## TASK DESCRIPTION
Somewhere below, one line contains "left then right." and a later line contains "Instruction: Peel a". Output those two lines and everything between them exactly, and nothing else.

## DATASET ENTRIES
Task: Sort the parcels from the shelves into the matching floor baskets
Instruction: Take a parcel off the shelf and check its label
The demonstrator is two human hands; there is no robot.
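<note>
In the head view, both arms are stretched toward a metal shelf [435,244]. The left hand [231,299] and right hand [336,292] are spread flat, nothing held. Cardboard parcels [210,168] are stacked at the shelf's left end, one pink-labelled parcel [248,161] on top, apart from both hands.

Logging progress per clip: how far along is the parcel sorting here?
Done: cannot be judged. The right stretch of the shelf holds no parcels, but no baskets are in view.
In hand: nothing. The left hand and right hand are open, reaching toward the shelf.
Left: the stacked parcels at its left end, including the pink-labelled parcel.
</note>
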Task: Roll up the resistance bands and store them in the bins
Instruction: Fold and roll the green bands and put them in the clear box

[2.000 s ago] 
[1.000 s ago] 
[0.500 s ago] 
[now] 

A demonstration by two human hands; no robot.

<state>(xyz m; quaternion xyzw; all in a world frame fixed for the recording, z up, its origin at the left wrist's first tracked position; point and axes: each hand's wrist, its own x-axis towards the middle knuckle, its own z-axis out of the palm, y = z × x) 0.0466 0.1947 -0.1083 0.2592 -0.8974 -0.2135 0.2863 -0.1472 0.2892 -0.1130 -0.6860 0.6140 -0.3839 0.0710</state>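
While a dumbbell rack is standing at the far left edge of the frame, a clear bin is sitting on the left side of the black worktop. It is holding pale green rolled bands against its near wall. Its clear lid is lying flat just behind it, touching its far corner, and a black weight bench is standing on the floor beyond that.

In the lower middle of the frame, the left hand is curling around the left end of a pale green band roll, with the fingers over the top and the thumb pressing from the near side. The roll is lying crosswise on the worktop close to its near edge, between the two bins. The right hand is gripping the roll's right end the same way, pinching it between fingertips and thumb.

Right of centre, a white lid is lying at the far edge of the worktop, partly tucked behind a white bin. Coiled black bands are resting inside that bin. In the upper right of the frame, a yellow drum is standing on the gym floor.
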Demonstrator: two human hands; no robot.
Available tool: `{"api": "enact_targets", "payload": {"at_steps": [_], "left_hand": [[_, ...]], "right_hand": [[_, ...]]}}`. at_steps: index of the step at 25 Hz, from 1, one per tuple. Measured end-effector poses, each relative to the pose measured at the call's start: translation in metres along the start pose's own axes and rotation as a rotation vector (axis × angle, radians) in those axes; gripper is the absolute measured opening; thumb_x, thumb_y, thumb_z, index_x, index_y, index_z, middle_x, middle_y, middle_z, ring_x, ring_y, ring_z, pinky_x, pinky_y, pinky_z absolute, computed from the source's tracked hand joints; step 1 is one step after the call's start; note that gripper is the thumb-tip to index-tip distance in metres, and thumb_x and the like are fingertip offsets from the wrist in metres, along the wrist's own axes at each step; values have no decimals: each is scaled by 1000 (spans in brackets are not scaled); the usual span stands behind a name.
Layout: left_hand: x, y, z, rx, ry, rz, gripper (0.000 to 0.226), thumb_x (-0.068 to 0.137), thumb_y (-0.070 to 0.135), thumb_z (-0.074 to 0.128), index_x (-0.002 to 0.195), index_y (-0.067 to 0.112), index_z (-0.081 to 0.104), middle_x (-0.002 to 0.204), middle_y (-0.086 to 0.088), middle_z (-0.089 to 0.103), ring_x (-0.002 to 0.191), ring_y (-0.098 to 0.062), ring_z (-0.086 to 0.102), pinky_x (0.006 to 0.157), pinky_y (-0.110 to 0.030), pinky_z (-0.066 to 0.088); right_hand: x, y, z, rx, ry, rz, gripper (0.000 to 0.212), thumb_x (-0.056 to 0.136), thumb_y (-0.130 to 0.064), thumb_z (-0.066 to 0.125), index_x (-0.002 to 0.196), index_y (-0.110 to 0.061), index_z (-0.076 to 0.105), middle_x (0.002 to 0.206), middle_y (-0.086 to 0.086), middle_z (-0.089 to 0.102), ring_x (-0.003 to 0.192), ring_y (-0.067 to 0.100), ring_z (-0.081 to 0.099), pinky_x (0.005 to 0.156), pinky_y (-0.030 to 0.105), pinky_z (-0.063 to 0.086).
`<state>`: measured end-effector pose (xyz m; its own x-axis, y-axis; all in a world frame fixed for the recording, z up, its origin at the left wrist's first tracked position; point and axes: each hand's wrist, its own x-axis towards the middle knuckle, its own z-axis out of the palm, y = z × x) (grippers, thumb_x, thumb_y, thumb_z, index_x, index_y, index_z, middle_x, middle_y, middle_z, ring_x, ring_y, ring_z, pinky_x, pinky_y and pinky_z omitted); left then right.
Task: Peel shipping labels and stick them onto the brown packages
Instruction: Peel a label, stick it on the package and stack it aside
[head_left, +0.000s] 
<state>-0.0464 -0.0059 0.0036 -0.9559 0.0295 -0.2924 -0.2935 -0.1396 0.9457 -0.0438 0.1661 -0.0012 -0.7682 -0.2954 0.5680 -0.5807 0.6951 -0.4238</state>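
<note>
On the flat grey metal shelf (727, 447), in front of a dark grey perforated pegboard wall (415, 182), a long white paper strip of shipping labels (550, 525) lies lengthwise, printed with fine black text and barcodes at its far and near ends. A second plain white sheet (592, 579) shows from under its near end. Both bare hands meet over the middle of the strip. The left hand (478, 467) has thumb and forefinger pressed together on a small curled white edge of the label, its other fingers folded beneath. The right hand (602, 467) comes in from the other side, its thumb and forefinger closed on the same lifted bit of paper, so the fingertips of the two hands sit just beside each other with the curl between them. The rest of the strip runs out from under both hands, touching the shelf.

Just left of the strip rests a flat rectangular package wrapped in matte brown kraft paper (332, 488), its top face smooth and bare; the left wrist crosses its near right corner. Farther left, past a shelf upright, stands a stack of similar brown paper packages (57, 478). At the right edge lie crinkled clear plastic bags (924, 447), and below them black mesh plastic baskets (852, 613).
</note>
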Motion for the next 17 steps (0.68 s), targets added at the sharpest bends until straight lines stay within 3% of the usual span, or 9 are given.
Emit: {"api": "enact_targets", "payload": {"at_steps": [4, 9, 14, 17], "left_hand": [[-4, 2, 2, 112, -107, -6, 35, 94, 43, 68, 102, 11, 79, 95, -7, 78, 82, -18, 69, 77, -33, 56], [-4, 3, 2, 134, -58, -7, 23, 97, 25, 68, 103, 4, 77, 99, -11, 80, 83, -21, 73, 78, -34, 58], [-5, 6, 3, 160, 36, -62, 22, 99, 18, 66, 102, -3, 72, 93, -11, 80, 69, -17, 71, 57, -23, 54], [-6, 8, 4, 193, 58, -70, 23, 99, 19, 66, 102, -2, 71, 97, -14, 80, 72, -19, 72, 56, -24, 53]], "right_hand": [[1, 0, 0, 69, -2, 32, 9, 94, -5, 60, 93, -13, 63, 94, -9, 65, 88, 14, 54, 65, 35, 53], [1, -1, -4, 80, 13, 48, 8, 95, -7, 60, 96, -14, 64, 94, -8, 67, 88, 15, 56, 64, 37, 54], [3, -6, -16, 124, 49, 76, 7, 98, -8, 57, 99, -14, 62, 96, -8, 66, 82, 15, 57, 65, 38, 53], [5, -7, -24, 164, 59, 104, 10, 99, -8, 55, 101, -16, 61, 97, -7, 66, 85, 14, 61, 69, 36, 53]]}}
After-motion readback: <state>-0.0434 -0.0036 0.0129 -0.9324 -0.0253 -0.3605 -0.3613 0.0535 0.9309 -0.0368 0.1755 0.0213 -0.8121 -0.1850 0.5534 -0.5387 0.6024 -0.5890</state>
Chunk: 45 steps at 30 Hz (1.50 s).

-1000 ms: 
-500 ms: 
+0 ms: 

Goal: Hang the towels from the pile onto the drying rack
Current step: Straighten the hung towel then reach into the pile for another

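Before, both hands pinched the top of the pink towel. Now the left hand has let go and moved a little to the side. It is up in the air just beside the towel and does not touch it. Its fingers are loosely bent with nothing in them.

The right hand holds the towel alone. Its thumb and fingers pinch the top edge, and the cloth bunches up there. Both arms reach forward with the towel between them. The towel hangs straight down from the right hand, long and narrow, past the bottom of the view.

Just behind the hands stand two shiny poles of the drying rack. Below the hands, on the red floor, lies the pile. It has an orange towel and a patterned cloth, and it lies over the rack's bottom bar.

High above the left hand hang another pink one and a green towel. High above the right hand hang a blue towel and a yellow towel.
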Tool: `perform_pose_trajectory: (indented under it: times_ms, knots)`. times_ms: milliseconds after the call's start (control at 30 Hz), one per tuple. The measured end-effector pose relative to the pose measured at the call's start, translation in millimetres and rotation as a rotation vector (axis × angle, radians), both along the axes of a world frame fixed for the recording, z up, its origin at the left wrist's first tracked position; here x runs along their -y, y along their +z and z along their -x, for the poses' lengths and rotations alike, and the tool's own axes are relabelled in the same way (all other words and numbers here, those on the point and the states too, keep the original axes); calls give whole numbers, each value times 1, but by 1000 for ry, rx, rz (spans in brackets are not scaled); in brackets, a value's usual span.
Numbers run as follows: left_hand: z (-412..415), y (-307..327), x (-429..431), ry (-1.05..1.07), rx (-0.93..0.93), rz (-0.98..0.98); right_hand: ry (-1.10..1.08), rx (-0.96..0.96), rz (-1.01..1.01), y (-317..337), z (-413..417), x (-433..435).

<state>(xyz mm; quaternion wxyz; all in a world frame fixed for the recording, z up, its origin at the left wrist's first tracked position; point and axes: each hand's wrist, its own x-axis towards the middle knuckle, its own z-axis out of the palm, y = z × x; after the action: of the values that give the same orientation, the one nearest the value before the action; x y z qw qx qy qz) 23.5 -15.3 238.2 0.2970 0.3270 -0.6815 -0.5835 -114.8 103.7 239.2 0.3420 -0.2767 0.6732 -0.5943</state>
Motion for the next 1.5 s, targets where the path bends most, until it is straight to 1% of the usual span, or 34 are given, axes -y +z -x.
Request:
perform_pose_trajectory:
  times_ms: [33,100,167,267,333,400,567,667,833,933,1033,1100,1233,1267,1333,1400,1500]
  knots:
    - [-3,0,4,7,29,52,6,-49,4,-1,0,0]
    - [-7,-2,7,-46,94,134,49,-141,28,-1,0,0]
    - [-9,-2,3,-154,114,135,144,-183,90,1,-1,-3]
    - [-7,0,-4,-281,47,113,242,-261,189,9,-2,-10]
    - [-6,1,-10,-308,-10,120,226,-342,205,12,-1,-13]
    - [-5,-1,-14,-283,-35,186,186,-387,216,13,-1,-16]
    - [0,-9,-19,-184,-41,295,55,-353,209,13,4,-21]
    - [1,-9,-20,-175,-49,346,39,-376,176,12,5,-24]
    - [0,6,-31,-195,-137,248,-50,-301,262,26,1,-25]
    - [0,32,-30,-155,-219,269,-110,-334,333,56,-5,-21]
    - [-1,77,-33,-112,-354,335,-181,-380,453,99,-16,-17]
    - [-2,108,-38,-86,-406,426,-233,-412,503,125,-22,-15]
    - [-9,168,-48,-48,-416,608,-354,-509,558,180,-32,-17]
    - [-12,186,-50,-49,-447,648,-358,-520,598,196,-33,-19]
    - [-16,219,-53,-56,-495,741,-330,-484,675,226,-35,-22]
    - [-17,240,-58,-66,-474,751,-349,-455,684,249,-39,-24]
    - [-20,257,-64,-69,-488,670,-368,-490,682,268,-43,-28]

## EXERCISE OUTPUT
`<state>`: measured end-effector pose (xyz m; its own x-axis, y-axis; all in a world frame fixed for the recording, z up, its origin at the left wrist's first tracked position; point and axes: each hand's wrist, its own x-axis towards the middle knuckle, its own z-axis out of the palm, y = z × x) (grippers, thumb_x, thumb_y, thumb_z, index_x, index_y, index_z, middle_x, middle_y, middle_z, ring_x, ring_y, ring_z, pinky_x, pinky_y and pinky_z omitted); left then right.
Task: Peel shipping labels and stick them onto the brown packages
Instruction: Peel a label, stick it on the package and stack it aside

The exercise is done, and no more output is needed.